Task item
With the pictures left out, write out exactly the lines of the listing below that run from the line with "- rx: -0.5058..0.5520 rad" through the line with "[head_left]".

Data
=== Section Start ===
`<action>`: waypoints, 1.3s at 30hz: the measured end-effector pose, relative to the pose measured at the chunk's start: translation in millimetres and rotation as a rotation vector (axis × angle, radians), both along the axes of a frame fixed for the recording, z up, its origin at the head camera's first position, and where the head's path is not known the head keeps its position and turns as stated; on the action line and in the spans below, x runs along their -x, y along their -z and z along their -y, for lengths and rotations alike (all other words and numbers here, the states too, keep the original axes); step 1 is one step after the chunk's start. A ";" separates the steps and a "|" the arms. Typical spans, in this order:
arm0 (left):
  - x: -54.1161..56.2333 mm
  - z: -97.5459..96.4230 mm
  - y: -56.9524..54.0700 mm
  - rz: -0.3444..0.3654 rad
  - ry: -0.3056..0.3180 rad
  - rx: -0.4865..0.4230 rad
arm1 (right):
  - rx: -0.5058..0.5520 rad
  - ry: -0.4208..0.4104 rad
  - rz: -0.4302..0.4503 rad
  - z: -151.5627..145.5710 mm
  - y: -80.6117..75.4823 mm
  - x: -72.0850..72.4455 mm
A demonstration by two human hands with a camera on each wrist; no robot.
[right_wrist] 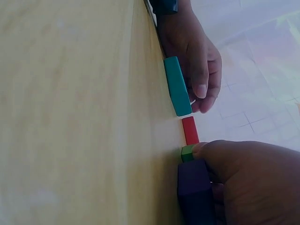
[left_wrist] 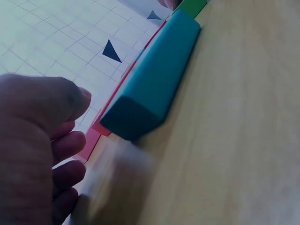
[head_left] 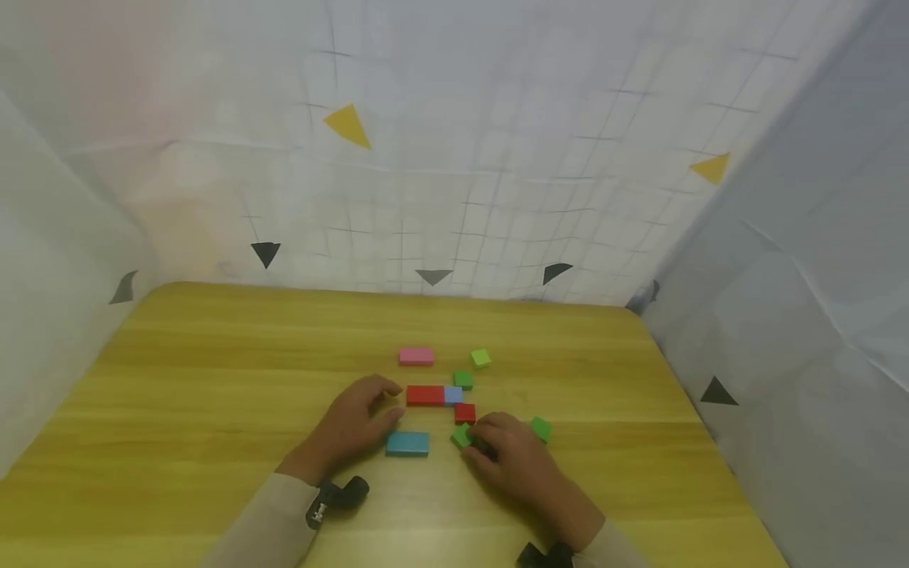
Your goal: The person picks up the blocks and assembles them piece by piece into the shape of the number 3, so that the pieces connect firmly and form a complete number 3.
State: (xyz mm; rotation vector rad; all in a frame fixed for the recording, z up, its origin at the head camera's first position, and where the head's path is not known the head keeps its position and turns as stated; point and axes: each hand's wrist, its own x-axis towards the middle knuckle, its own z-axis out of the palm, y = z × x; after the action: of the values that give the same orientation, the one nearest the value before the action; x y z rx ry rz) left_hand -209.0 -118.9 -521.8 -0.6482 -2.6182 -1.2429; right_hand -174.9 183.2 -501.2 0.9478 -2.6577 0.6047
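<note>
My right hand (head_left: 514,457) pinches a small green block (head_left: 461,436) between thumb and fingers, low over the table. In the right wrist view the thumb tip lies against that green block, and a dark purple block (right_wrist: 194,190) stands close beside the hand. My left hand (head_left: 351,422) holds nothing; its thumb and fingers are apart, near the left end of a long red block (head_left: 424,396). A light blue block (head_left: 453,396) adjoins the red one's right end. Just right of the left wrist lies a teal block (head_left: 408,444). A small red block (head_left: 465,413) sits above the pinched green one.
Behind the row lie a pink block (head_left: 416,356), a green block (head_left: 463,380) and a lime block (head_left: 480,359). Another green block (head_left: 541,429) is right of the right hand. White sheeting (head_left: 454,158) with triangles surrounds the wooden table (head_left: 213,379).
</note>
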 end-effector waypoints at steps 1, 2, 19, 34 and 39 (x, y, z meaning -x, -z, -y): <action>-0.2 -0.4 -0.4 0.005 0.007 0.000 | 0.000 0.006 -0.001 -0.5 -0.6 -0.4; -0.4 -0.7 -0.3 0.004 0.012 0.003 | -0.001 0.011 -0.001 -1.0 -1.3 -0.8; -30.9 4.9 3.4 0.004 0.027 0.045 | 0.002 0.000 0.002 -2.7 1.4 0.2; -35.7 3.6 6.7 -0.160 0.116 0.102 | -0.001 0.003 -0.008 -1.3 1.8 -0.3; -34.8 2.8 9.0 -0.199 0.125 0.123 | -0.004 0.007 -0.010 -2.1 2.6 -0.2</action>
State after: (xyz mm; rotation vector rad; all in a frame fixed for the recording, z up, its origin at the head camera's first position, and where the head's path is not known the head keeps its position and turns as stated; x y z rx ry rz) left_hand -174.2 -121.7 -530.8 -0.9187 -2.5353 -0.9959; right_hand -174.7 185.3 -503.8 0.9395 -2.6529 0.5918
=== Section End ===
Solved problem
  - rx: -0.5058..0.5520 rad
  - ry: -0.4208..0.4104 rad
  - rz: -0.4302..0.4503 rad
  - z: -151.5627..145.5710 mm
  - y: -80.6117..75.4823 mm
  - x: -72.0850..72.4455 mm
A demonstration by two human hands with a camera on each wrist; no robot.
[right_wrist] 
[left_wrist] 
[head_left] 

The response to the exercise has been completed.